Repeat back every line of the data, exactly.

> _Given records_
• • •

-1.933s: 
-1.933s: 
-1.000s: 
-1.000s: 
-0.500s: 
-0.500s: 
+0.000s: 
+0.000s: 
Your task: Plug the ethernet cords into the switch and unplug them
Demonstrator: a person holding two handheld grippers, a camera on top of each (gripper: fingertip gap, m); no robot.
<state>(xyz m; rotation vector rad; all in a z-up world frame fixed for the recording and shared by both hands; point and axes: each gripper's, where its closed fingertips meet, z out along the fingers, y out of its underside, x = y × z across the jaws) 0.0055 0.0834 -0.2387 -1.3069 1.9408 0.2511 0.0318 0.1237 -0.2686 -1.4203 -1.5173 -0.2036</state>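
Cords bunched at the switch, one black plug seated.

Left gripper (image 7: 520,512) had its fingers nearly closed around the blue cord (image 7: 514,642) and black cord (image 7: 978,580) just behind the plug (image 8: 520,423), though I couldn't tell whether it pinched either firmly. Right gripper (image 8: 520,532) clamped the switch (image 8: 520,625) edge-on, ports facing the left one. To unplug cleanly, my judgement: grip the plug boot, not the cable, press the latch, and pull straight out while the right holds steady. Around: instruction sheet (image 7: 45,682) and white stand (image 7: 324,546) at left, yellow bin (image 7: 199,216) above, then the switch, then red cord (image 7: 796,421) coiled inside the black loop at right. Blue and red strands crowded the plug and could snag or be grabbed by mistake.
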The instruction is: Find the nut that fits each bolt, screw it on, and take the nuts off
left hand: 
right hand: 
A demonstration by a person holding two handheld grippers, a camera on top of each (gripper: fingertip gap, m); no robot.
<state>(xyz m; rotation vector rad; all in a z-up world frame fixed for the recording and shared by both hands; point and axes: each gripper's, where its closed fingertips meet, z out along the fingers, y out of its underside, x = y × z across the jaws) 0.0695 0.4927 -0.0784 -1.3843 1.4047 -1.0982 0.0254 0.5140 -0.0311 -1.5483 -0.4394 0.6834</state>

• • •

> _Answer to this task_
-1.933s: 
-1.933s: 
-1.000s: 
-1.000s: 
-0.500s: 
-0.500s: 
+0.000s: 
+0.000s: 
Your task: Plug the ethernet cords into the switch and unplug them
Demonstrator: a person holding two handheld grippers, a camera on top of each (gripper: fingertip gap, m); no robot.
<state>(xyz m; rotation vector rad; all in a z-up world frame fixed for the recording and shared by both hands; point and axes: each gripper's, where its closed fingertips meet, z out along the fingers, y out of its underside, x = y × z across the jaws) 0.0055 0.0834 -0.2387 -1.3069 1.9408 0.2511 0.0318 0.1237 -0.2686 -1.4203 -1.5173 -0.2036</state>
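Cords bunched at the switch, one black plug seated.

Left gripper (image 7: 520,512) had its fingers nearly closed around the blue cord (image 7: 514,642) and black cord (image 7: 978,580) just behind the plug (image 8: 520,423), though I couldn't tell whether it pinched either firmly. Right gripper (image 8: 520,532) clamped the switch (image 8: 520,625) edge-on, ports facing the left one. To unplug cleanly, my judgement: grip the plug boot, not the cable, press the latch, and pull straight out while the right holds steady. Around: instruction sheet (image 7: 45,682) and white stand (image 7: 324,546) at left, yellow bin (image 7: 199,216) above, then the switch, then red cord (image 7: 796,421) coiled inside the black loop at right. Blue and red strands crowded the plug and could snag or be grabbed by mistake.
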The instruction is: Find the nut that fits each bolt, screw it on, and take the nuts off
left hand: 
right hand: 
A demonstration by a person holding two handheld grippers, a camera on top of each (gripper: fingertip gap, m); no robot.
<state>(xyz m; rotation vector rad; all in a z-up world frame fixed for the recording and shared by both hands; point and axes: each gripper's, where its closed fingertips meet, z out along the fingers, y out of its underside, x = y × z across the jaws) 0.0695 0.4927 -0.0784 -1.3843 1.4047 -1.0982 0.0254 0.5140 -0.0311 -1.5483 -0.4394 0.6834</state>

Nothing else belongs in the answer.